* Work instructions: Reproduce exactly the lines of this material that begin at the line with "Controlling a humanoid" and end at the line with "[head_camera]", both included. Omit the pictures and everything else.

* Data shown:
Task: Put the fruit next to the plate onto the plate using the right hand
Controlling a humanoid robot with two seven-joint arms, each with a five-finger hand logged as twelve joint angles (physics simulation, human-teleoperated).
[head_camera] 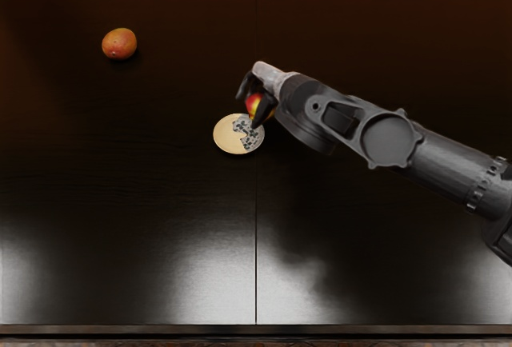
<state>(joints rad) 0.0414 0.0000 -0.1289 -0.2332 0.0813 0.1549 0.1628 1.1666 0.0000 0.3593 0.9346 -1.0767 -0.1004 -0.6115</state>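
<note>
Hand point(261, 89) clasping fruit point(254, 105), beside plate point(226, 138)

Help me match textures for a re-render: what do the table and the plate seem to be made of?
Table: dark wood or laminate by its look, with a glossy finish; bright glare patches and faint horizontal grain show. Plate: tan with a grey pattern, a matte look with no highlights; it could be ceramic or wood, the render leaves it open.
</note>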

* Result:
Controlling a humanoid robot with two seven-joint arms, each with a five-finger hand logged as twelve joint angles (physics simulation, human-teleoperated).
[head_camera] 

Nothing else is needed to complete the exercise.